The expected output is the data itself, duplicated in full.

Items from a data source
**********

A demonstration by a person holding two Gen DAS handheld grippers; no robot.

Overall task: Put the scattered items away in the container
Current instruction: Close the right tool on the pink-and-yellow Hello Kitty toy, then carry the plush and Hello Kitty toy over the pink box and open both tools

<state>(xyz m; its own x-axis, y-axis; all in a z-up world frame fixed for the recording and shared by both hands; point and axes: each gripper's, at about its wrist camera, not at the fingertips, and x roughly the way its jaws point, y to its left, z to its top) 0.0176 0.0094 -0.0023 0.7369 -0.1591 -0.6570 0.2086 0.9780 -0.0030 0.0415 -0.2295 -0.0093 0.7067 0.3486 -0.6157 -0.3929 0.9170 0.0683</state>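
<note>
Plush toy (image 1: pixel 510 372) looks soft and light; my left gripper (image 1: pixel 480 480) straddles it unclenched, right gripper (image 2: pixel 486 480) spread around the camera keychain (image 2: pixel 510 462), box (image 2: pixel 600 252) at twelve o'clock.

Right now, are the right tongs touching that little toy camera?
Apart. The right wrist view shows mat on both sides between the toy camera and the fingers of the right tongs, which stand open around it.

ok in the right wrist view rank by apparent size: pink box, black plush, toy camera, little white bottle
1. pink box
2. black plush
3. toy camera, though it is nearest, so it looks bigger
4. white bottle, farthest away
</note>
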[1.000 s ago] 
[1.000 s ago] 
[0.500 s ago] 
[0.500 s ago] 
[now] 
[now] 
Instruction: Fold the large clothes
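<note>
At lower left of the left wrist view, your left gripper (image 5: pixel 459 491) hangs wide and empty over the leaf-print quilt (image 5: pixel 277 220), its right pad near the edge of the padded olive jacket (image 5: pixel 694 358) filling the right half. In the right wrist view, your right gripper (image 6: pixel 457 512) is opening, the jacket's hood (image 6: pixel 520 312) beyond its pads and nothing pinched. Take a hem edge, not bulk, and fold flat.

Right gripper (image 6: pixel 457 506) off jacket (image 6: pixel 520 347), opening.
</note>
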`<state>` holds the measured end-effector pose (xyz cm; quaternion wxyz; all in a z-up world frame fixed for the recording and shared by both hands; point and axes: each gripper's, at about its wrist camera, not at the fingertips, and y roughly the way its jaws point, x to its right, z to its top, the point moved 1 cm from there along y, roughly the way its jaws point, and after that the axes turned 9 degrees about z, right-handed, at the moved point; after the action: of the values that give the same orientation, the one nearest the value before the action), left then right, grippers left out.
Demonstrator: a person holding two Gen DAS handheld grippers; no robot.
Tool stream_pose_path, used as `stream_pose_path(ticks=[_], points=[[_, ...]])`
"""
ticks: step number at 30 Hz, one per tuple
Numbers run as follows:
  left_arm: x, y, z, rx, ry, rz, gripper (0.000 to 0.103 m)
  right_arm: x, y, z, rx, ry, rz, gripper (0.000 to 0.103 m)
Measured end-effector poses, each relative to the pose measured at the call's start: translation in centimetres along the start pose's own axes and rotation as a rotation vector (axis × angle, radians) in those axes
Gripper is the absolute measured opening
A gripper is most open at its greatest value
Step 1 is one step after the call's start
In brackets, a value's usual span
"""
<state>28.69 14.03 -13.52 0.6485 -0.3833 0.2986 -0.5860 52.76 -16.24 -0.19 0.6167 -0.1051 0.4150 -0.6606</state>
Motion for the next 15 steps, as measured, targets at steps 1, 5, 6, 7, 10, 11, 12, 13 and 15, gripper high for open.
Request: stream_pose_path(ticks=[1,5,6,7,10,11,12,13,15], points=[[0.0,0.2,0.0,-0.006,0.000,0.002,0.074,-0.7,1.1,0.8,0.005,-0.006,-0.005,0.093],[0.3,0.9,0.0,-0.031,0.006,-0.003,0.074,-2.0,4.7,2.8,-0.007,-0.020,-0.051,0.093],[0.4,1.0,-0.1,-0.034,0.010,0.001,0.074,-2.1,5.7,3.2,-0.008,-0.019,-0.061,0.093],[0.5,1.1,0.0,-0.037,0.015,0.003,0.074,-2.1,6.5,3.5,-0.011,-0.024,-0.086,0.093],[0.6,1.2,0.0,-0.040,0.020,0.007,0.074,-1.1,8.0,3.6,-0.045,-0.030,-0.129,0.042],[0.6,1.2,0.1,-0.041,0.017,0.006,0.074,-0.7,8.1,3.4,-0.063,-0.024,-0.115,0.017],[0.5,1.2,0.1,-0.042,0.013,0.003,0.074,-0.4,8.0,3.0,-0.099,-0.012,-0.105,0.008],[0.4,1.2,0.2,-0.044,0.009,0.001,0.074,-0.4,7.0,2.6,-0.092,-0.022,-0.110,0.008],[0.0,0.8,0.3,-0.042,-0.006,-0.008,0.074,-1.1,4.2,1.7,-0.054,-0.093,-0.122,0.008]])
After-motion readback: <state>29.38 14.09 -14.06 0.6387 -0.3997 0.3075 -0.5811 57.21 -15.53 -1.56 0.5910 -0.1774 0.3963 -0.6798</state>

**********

• **WRITTEN ANSWER**
A demonstration by a person holding two Gen DAS handheld grippers; no robot.

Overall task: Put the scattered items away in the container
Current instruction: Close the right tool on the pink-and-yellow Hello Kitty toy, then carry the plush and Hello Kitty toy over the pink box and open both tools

<state>(xyz m; its own x-axis, y-axis; all in a z-up world frame fixed for the recording and shared by both hands; point and axes: each gripper's, at about its wrist camera, not at the fingertips, and x roughly the way its jaws point, y to its left, z to its top) 0.0176 0.0094 -0.0023 0.7369 -0.1591 -0.6570 0.2086 0.9780 -0.0030 0.0415 -0.2295 -0.0093 0.7067 0.3486 -0.6157 -0.3929 0.9170 0.0683</state>
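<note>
Plush toy (image 1: pixel 510 372) looks soft and light; my left gripper (image 1: pixel 480 480) straddles it unclenched, right gripper (image 2: pixel 486 480) spread around the camera keychain (image 2: pixel 510 462), box (image 2: pixel 600 252) at twelve o'clock.

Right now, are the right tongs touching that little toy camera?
Apart. The right wrist view shows mat on both sides between the toy camera and the fingers of the right tongs, which stand open around it.

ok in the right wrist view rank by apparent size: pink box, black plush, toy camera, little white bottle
1. pink box
2. black plush
3. toy camera, though it is nearest, so it looks bigger
4. white bottle, farthest away
</note>
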[1.000 s ago] 
[1.000 s ago] 
[0.500 s ago] 
[0.500 s ago] 
[now] 
[now] 
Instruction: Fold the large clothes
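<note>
At lower left of the left wrist view, your left gripper (image 5: pixel 459 491) hangs wide and empty over the leaf-print quilt (image 5: pixel 277 220), its right pad near the edge of the padded olive jacket (image 5: pixel 694 358) filling the right half. In the right wrist view, your right gripper (image 6: pixel 457 512) is opening, the jacket's hood (image 6: pixel 520 312) beyond its pads and nothing pinched. Take a hem edge, not bulk, and fold flat.

Right gripper (image 6: pixel 457 506) off jacket (image 6: pixel 520 347), opening.
</note>
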`<state>` holds the measured end-effector pose (xyz cm; quaternion wxyz; all in a z-up world frame fixed for the recording and shared by both hands; point and axes: each gripper's, at about its wrist camera, not at the fingertips, and y roughly the way its jaws point, x to its right, z to its top, the point moved 1 cm from there along y, roughly the way its jaws point, and after that the axes turned 9 degrees about z, right-handed, at the moved point; after the action: of the values that give the same orientation, the one nearest the value before the action), left then right, grippers left out.
Demonstrator: a person holding two Gen DAS handheld grippers; no robot.
Tool stream_pose_path, used as `stream_pose_path(ticks=[_], points=[[_, ...]])`
"""
ticks: step number at 30 Hz, one per tuple
Numbers run as follows:
  left_arm: x, y, z, rx, ry, rz, gripper (0.000 to 0.103 m)
  right_arm: x, y, z, rx, ry, rz, gripper (0.000 to 0.103 m)
Measured end-effector poses, each relative to the pose measured at the call's start: translation in centimetres along the start pose's own axes and rotation as a rotation vector (axis × angle, radians) in those axes
Gripper is the absolute measured opening
A gripper is most open at its greatest value
Step 1 is one step after the call's start
In brackets, a value's usual span
"""
<state>28.69 14.03 -13.52 0.6485 -0.3833 0.2986 -0.5860 52.76 -16.24 -0.19 0.6167 -0.1051 0.4150 -0.6606</state>
Motion for the next 15 steps, as measured, targets at steps 1, 5, 6, 7, 10, 11, 12, 13 and 15, gripper high for open.
Request: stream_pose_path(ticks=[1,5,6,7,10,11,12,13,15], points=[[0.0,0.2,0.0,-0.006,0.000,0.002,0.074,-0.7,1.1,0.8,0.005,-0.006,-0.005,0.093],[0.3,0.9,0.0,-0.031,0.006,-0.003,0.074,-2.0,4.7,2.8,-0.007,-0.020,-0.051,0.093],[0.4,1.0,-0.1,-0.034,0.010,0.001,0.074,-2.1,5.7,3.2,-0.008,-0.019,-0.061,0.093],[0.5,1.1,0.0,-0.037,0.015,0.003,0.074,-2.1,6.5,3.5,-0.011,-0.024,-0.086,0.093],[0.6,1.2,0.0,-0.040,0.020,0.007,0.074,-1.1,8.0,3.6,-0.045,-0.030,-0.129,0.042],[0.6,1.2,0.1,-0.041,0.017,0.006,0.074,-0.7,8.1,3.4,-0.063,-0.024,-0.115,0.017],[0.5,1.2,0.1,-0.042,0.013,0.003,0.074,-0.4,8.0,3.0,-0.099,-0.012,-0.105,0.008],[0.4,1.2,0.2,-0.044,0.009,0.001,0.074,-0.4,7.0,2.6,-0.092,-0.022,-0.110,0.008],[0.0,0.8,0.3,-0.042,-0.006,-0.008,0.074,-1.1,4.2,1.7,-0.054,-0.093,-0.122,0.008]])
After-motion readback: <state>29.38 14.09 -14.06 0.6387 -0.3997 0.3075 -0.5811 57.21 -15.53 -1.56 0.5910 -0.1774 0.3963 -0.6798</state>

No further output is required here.